The entries below are to be repeated exactly, and their pictures left out.
---
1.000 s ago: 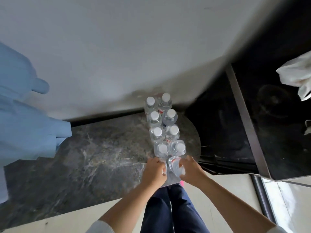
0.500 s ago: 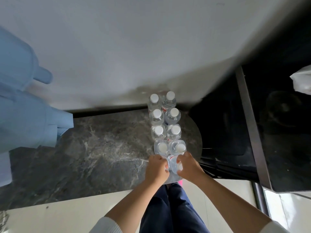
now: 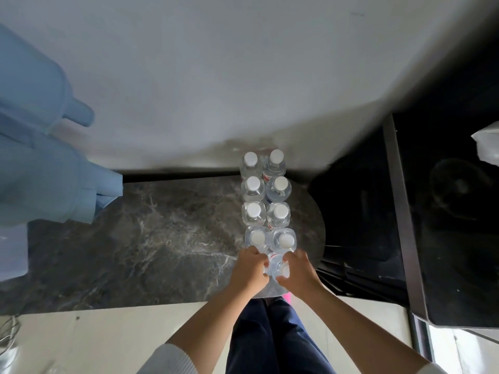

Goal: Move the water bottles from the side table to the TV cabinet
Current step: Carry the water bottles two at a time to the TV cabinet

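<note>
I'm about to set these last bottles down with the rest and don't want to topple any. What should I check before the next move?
1. Left hand grips a bottle: cannot tell, the bottle is hidden.
2. Right hand grips the near bottle: ok.
3. Eight standing bottles upright in two rows: ok.
4. Bare marble top left of the rows: ok.
5. Rounded table edge close on the right: not ok.

Plain white wall (image 3: 216, 76) up top, pale floor (image 3: 94, 338) below, big blue water jugs (image 3: 40, 157) far left, glossy black unit (image 3: 445, 238) on the right w/ daylight glare.
</note>
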Demonstrator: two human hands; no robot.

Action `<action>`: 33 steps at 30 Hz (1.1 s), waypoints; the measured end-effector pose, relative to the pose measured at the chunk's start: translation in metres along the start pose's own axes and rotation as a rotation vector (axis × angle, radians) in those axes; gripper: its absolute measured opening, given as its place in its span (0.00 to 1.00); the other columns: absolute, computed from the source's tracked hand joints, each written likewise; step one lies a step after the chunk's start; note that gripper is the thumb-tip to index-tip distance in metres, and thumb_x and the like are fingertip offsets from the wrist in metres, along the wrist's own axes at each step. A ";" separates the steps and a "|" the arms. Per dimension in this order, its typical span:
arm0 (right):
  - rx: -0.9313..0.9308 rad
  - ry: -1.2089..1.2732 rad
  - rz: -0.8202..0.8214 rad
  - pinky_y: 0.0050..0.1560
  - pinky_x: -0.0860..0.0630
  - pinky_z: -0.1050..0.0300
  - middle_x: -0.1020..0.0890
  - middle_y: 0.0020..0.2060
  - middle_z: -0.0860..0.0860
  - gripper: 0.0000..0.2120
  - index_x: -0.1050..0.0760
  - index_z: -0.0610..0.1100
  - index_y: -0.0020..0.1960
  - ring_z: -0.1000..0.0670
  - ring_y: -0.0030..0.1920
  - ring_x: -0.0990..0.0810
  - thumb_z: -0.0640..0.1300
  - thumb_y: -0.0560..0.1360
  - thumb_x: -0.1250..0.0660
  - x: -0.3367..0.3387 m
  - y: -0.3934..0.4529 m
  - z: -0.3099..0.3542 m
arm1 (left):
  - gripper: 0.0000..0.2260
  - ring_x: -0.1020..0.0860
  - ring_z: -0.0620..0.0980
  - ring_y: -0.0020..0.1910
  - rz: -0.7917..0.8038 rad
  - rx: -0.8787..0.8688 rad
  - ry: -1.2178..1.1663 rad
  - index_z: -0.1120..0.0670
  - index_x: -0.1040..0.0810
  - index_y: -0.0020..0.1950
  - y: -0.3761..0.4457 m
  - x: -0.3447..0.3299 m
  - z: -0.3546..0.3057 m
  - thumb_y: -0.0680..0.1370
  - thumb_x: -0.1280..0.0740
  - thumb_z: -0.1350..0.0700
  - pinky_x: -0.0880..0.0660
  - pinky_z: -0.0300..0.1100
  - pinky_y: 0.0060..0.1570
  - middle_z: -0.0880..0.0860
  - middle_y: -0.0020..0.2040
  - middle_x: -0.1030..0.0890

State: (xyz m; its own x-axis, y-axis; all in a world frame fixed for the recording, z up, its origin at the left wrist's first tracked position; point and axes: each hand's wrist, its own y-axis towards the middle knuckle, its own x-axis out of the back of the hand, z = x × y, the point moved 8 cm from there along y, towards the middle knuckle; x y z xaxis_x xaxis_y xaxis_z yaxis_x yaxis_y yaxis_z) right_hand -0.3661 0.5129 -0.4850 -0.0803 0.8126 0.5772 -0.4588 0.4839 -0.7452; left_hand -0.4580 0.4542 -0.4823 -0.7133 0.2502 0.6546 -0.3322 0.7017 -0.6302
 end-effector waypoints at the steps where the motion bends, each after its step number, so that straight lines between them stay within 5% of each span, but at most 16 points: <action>1: 0.003 -0.004 0.010 0.61 0.27 0.57 0.36 0.66 0.44 0.23 0.34 0.41 0.66 0.46 0.60 0.26 0.45 0.74 0.33 0.000 0.000 0.000 | 0.13 0.29 0.51 0.64 0.010 0.007 0.005 0.58 0.25 0.60 -0.001 0.000 0.000 0.75 0.35 0.60 0.29 0.38 0.60 0.55 0.62 0.27; 7: 0.083 -0.128 0.075 0.64 0.31 0.55 0.34 0.67 0.42 0.26 0.37 0.42 0.69 0.45 0.66 0.31 0.48 0.75 0.35 0.008 -0.007 0.009 | 0.24 0.34 0.52 0.69 -0.007 0.122 -0.004 0.53 0.36 0.71 -0.025 0.011 0.016 0.76 0.35 0.61 0.31 0.40 0.63 0.54 0.68 0.33; 14: 0.273 -0.411 0.069 0.65 0.31 0.53 0.32 0.67 0.43 0.20 0.34 0.42 0.67 0.44 0.68 0.32 0.46 0.77 0.40 0.017 -0.019 0.053 | 0.18 0.31 0.50 0.68 -0.173 0.311 -0.051 0.56 0.30 0.68 -0.079 0.054 0.060 0.78 0.38 0.57 0.33 0.37 0.63 0.54 0.66 0.28; 25: 0.659 -0.720 0.121 0.62 0.28 0.51 0.27 0.64 0.43 0.17 0.29 0.41 0.64 0.42 0.64 0.27 0.41 0.77 0.43 -0.043 -0.074 0.233 | 0.18 0.35 0.54 0.70 -0.340 0.765 -0.200 0.55 0.31 0.68 -0.258 0.078 0.203 0.79 0.40 0.53 0.35 0.44 0.69 0.56 0.69 0.32; 29: 0.848 -0.790 0.163 0.57 0.27 0.54 0.23 0.55 0.42 0.10 0.22 0.43 0.51 0.41 0.62 0.25 0.39 0.77 0.43 -0.100 -0.135 0.319 | 0.18 0.34 0.54 0.69 -0.457 0.945 -0.269 0.54 0.30 0.67 -0.362 0.069 0.261 0.78 0.39 0.52 0.34 0.44 0.68 0.56 0.67 0.31; 33: 1.052 -0.846 0.164 0.64 0.28 0.51 0.23 0.61 0.40 0.16 0.26 0.40 0.63 0.42 0.62 0.25 0.40 0.80 0.46 -0.166 -0.219 0.396 | 0.18 0.34 0.55 0.69 -0.590 1.083 -0.305 0.54 0.29 0.67 -0.469 0.062 0.310 0.78 0.39 0.52 0.34 0.45 0.67 0.56 0.67 0.30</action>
State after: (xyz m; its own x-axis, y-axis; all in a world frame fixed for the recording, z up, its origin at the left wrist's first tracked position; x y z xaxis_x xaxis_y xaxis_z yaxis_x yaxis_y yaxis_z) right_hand -0.6029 0.1436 -0.2852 -0.5378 0.2060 0.8175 -0.8133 -0.3823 -0.4387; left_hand -0.5376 -0.0663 -0.2753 -0.3507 -0.1772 0.9196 -0.8763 -0.2844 -0.3889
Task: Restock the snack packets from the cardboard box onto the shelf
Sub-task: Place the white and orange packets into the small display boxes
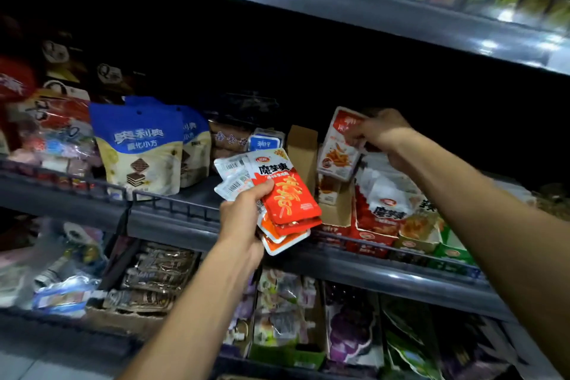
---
> [TASK ANSWER]
1.000 s ago: 
0.500 s ago: 
now: 

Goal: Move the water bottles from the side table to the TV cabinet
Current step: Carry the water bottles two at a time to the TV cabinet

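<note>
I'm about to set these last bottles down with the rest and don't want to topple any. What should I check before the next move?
1. Left hand grips a bottle: cannot tell, the bottle is hidden.
2. Right hand grips the near bottle: ok.
3. Eight standing bottles upright in two rows: ok.
4. Bare marble top left of the rows: ok.
5. Rounded table edge close on the right: not ok.

Plain white wall (image 3: 216, 76) up top, pale floor (image 3: 94, 338) below, big blue water jugs (image 3: 40, 157) far left, glossy black unit (image 3: 445, 238) on the right w/ daylight glare.
</note>
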Demonstrator: two human hands; no robot.

Action `<action>`: 33 steps at 30 Hz (1.1 s), waypoints; the measured end-effector pose, relative to the pose measured at the chunk's start: translation in metres along the start pose's own axes and rotation as a rotation vector (axis × angle, radians) in those axes; gripper: its absolute measured opening, given as its place in its span (0.00 to 1.00); the other columns: absolute, computed from the source's tracked hand joints, each written likewise; step one lies a step after the chunk's start; note that gripper is the thumb-tip to index-tip distance in metres, and thumb_x and the like are fingertip offsets from the wrist in metres, along the wrist's own axes at each step. A ";" separates the steps and a "|" the arms. Per dimension in this order, its typical span:
arm0 (right):
  - rx: -0.9313..0.9308 rad
  - ry: -1.2089..1.2732 rad
  - rz: -0.8202..0.8214 rad
  - pinky_y: 0.0050..0.1560
  - pinky_x: -0.0860..0.0630
  - pinky_z: -0.1050..0.0300
  - middle_x: -0.1020..0.0890
  - middle_y: 0.0020..0.2060
  - middle_z: -0.0860..0.0860
  - gripper: 0.0000..0.2120
  - index_x: -0.1050..0.0760
  - index_z: -0.0610..0.1100
  - index_y: -0.0020..0.1960
  - ring_z: -0.1000..0.0670
  - ring_y: -0.0030..0.1920
  - ring_x: -0.0990..0.0810
  - thumb_z: -0.0640..0.1300
  - thumb_y: -0.0560..0.1360
  - thumb_x: -0.1250..0.0660
  - x: -0.3367..0.3387 m
  - y: -0.3934..0.4529 m
  - z: -0.3099..0.3542 m
arm1 (left):
  - gripper: 0.0000..0.2260
  - ring_x: -0.1020..0.0860
  - ring_z: -0.0620..0.0980
  - ring_y: -0.0020..0.1910
  - rz: -0.7917..0.8038 rad
  - rx: -0.8787..0.8688 rad
  - ry: -1.2178..1.1663 rad
  - index_z: -0.1120..0.0670
  - index_x: -0.1040..0.0810
  - index_y: -0.0020..0.1950
  - y: -0.3761..0.4457 m
  - x: -0.3447..0.3299 m
  - z: -0.3546..0.3057 m
  - thumb_y: -0.0680..0.1370
  - thumb_x: -0.1280..0.0740
  - thumb_z: -0.1350..0.0700
  - pinky_x: -0.0880..0.0660
  - pinky_z: -0.0300..0.1100
  - pinky_y: 0.0060..0.1570
  - middle_z: -0.0880..0.0860
  - middle_y: -0.0020..0.2040
  - middle_x: -0.1030..0.0890

State: (xyz m; its own x-axis, y-axis; all in a world frame fixed for the recording, z up, its origin at the left wrist's first tracked position; point and axes: each hand's wrist, its own y-axis towards the middle knuckle, its own x-axis out of the back of the hand, z = x × y, the point moved 8 cm from there along y, towards the middle knuckle; x y z xaxis_x xaxis_y xaxis_z yaxis_x yaxis_y yaxis_z) right_hand -0.3661 0.5129 -0.4850 -0.0803 0.8126 0.5772 -0.4588 0.4839 -0.7452; left_hand -0.4580 0.4542 -0.4823 -0.7133 0.2502 0.6546 -0.3322 0.7017 -0.6302
 end-effector waypoints at the steps where the motion bends, each after its step number, so that straight lines between them stay within 5% of each span, but at most 16 points: <action>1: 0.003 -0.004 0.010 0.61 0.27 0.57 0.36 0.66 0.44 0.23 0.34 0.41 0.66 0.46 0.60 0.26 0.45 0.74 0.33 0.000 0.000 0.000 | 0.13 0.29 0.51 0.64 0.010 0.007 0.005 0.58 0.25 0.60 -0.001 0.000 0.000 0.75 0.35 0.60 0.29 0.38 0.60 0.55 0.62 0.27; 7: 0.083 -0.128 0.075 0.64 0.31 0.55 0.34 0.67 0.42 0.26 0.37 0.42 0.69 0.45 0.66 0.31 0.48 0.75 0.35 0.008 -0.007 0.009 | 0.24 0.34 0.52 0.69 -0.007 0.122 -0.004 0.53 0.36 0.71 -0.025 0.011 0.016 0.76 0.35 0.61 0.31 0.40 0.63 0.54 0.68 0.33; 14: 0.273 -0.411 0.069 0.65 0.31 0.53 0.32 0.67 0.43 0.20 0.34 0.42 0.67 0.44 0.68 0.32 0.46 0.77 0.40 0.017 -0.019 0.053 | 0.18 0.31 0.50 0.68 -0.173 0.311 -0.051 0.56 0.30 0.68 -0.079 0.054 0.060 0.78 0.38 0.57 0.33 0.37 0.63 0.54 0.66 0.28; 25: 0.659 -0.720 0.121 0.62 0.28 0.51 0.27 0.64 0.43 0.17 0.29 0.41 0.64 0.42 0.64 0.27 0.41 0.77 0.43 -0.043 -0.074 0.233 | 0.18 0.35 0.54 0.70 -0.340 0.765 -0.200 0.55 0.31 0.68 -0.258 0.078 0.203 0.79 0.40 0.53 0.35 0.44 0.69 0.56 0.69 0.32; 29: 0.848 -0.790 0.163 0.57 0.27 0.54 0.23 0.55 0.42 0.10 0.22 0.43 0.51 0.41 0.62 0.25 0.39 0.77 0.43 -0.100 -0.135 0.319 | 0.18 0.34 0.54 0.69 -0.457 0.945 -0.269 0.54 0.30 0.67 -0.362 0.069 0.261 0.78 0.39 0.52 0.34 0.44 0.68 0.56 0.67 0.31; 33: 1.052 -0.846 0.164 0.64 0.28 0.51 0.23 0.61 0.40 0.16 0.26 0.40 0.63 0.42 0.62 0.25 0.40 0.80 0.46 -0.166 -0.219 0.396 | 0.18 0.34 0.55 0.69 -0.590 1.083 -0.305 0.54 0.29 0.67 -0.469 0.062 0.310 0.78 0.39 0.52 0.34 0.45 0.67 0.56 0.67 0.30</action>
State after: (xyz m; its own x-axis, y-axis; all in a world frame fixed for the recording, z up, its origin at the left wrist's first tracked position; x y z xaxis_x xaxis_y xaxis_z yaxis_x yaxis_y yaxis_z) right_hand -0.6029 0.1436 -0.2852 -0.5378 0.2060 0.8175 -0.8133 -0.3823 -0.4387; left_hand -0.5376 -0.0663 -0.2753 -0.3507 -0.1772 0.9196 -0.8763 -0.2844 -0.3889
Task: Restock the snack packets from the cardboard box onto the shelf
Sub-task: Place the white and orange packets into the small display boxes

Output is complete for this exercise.